Thriller efficace sans temps mort qui part dans tous les sens avec des effets domino ou un événement en provoque un autre. Cependant c'est un thriller classique mais qui reste moins morbide ou violent que d'autres mais qui ne se hisse pas à la hauteur des films références du genre coréen, car malgré que l'histoire soit bien montée et réalisée, elle à des défauts avec des scènes surréalistes (comme celle de l'explosion de la voiture) elle n'en reste pas moins dynamique, prenante et divertissante. Pour un premier film le réalisateur à soigné sa copie.
On a l'impression que Kim Seong-hun s'est servi des précédents excellent films (j'ai rencontré le diable, memories of murder, kundo, le bon la brute et le cinglé, old boy....) que nous a servi la corée du sud pour mettre une touche d'action, d'humour et de "d'increvabilité". Néanmoins, on a l'impression qu'entre action pure et humour noir, il n'est pas arrivé à trancher. Le film est bien fait et bien rythmé, mais le final est bien long, et le méchant, qui résiste à tout, finit par lasser.
Très bon polar brutal, avec cet humour noir, comme les sud-coréen savent très bien les faire! Film brillant avec un suspense du début à la fin, un scénario pleins de rebondissements.

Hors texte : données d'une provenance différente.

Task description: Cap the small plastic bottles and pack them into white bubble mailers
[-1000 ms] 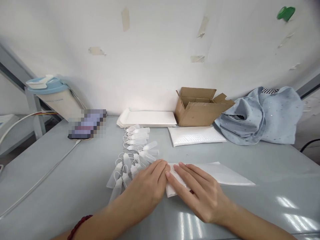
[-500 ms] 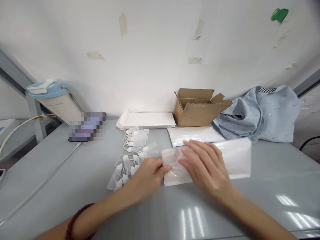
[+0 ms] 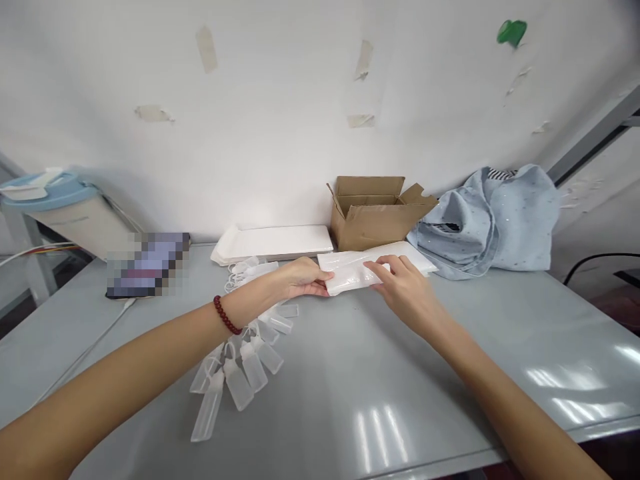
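A white bubble mailer [image 3: 353,275] spans the gap between my hands, just in front of the cardboard box. My left hand [image 3: 307,277] grips its left end, thumb on top and fingers beneath. My right hand [image 3: 400,283] closes its fingers on the mailer's near edge, further right. Another white mailer [image 3: 417,257] lies behind and under it, mostly covered. Below my left forearm, several clear plastic dropper bottles [image 3: 237,383] with looped caps lie on the table; the forearm hides some of them.
A stack of white mailers [image 3: 285,240] lies along the wall, left of the open cardboard box [image 3: 375,227]. To the right is a light-blue cloth bag [image 3: 520,220]. A phone [image 3: 150,263] with a cable and a blue-lidded cup [image 3: 65,213] stand at the left of the grey table [image 3: 425,400].
Both hands have carried the mailer away from me, toward the box, onto the other mailer's spot. My right hand has gone from lying across it to gripping its edge. The view has shifted right.
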`<state>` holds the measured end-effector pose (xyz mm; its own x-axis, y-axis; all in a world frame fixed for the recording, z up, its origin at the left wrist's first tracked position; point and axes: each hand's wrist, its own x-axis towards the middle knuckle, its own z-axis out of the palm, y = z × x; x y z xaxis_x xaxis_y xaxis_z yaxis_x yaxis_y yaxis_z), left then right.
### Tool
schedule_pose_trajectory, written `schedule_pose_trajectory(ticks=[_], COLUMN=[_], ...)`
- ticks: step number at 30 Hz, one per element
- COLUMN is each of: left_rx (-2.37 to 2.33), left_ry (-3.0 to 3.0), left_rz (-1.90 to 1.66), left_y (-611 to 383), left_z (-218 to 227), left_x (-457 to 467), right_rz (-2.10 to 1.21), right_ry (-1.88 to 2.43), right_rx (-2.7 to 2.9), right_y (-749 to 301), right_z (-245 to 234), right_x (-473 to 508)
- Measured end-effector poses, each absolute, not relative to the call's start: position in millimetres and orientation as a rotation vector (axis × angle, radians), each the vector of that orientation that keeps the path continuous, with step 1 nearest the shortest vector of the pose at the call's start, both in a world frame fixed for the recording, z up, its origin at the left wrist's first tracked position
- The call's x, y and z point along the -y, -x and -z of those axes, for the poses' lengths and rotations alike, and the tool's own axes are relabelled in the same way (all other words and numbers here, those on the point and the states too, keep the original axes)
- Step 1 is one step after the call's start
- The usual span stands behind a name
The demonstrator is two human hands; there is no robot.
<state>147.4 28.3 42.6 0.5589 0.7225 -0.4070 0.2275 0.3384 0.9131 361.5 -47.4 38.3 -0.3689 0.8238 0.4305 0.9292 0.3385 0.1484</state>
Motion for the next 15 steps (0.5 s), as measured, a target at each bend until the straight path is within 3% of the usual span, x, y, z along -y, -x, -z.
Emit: schedule_pose_trajectory(ticks=[15], left_rx=[-1.699], left_ry=[-2.271], left_rz=[-0.268], left_y=[-126.8], left_z=[-69.5], left_x=[-46.4], right_rz=[0.51], right_ry=[1.8], right_rx=[2.256], right_y=[-364.2], right_z=[-34.9], right_x=[40.4])
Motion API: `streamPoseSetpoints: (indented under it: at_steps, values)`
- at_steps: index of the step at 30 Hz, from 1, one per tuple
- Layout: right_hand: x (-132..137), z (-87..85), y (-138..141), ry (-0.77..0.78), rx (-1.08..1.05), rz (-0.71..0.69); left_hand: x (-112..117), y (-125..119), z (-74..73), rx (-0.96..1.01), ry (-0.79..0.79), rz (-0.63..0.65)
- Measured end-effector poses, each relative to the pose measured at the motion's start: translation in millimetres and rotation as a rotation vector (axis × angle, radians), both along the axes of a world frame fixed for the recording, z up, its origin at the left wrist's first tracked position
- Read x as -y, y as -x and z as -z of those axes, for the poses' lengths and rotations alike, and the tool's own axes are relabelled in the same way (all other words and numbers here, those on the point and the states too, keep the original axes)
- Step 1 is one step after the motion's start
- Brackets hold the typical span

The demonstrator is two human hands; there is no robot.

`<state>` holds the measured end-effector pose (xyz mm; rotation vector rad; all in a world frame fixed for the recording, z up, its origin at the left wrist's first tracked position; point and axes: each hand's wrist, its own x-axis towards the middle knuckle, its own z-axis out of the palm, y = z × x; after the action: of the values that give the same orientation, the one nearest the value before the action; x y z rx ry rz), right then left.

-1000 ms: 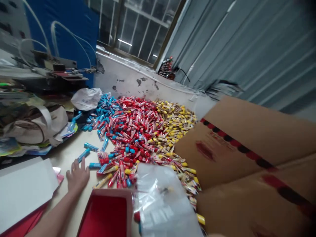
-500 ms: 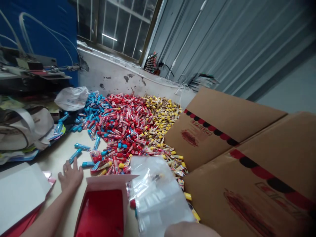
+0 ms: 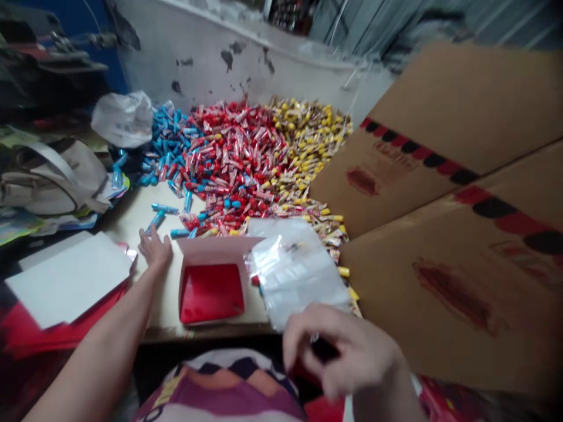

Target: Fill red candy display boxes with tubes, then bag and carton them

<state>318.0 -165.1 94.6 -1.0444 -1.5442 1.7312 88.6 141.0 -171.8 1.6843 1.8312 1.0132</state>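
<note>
In the head view my left hand (image 3: 155,249) lay flat and open on the worktop (image 3: 132,215), holding nothing, just short of a blue tube (image 3: 157,221). The tube lay flat, its long axis slanting away to my right. My right hand (image 3: 347,346) hung low with its fingers curled; I could not tell whether it held anything. The red box (image 3: 211,290) stood open between my hands. I judged this a reach for the tube, which called for a short move forward and a pinch across it.

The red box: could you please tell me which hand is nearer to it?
Left. The left hand lies on the table just beside the red box; the right hand hovers farther off, past the table's front edge.
</note>
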Motion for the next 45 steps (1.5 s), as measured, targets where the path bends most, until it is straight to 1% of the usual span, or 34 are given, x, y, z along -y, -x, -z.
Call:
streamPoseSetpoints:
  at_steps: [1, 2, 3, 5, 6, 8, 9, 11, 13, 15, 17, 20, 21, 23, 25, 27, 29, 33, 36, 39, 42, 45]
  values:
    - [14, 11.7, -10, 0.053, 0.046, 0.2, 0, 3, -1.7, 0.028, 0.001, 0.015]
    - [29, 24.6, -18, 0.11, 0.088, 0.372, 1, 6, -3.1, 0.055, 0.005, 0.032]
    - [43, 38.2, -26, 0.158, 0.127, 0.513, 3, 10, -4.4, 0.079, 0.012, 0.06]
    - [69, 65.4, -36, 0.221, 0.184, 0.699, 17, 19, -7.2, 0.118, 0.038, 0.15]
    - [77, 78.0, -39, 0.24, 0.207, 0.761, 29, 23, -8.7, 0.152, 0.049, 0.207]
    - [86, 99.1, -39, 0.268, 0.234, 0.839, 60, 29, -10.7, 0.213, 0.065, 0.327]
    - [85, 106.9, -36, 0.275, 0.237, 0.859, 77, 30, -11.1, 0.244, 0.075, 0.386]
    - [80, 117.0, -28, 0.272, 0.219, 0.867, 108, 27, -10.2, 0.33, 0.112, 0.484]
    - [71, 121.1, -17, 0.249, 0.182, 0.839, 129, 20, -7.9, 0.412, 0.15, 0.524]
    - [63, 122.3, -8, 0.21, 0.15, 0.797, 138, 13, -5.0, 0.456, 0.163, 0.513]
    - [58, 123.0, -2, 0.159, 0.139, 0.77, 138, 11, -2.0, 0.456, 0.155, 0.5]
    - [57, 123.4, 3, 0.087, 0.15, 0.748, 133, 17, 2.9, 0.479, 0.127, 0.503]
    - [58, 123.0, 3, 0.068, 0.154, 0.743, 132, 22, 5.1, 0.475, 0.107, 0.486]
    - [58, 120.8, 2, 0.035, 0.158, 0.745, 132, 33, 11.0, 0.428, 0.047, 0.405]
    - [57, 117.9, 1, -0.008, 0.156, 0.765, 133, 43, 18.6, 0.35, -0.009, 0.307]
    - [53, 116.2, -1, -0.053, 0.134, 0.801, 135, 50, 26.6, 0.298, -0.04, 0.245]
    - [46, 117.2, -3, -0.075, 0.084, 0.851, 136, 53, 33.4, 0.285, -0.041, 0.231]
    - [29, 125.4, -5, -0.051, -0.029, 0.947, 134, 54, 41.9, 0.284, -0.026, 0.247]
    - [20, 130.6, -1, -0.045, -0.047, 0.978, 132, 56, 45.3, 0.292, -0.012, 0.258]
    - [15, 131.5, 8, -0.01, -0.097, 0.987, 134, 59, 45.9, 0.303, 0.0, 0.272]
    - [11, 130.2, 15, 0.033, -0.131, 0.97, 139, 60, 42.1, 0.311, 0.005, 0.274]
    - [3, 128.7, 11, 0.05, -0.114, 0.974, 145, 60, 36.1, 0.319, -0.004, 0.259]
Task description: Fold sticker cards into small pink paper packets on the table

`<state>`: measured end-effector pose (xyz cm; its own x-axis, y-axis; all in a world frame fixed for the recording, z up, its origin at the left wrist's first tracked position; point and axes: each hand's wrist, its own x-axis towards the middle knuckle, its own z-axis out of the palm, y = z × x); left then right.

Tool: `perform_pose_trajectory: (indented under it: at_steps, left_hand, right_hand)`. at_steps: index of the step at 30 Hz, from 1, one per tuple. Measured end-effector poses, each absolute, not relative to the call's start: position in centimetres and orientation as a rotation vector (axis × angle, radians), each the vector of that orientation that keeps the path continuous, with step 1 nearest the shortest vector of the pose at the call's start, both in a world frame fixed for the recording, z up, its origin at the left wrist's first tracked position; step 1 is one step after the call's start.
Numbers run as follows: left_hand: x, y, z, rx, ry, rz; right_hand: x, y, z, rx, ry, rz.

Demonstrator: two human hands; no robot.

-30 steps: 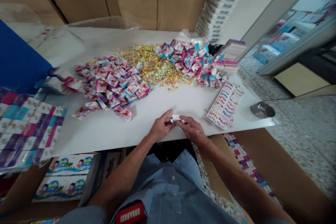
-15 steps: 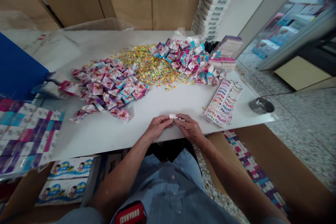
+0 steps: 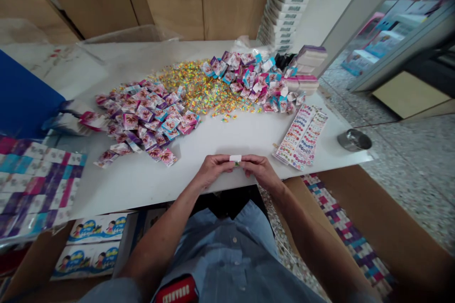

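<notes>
Both hands meet over the table's front edge, holding one small white piece of card (image 3: 235,157) between them. My left hand (image 3: 213,168) pinches its left end with thumb and fingers. At the other end my right hand (image 3: 259,169) is closed on it too. A tiny green bit (image 3: 237,164) shows just below the white part, between the thumbs; what it is I cannot make out. Beyond my left hand lies a heap of small printed boxes (image 3: 145,112). Farther back are a spread of small yellow and multicoloured pieces (image 3: 199,86) and a second heap of small boxes (image 3: 249,75).
Sticker sheets (image 3: 301,139) lie to the right, near a round metal tin (image 3: 354,140) at the table corner. Stacked flat cartons (image 3: 308,68) stand behind them. Wrapped boxes (image 3: 39,180) are at left. An open cardboard box (image 3: 384,218) sits below the right edge.
The white card has turned so its face shows more fully, and the green bit has come into sight. My right hand's fingers have drawn lower and closer around it.
</notes>
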<state>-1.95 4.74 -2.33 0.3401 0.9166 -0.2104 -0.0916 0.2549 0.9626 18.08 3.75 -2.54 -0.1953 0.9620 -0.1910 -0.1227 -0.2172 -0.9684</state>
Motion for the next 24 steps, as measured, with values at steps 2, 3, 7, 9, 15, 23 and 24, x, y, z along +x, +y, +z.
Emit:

Un petit bijou ce film ! Une chose rare de nos jours, le film ne prend pas le spectateur pour un imbécile. Les scènes sont réfléchies, c'est intelligent, ca change du cinéma hollywoodien.
Moyen. Scénario pas trop mal avec du suspens ainsi que des bagarres assez sauvages et des morts abruptes. Néanmoins des réactions émotionnelles surjouées et amplifiées par la musique trop présente. Et je trouve le doublage VF assez raté.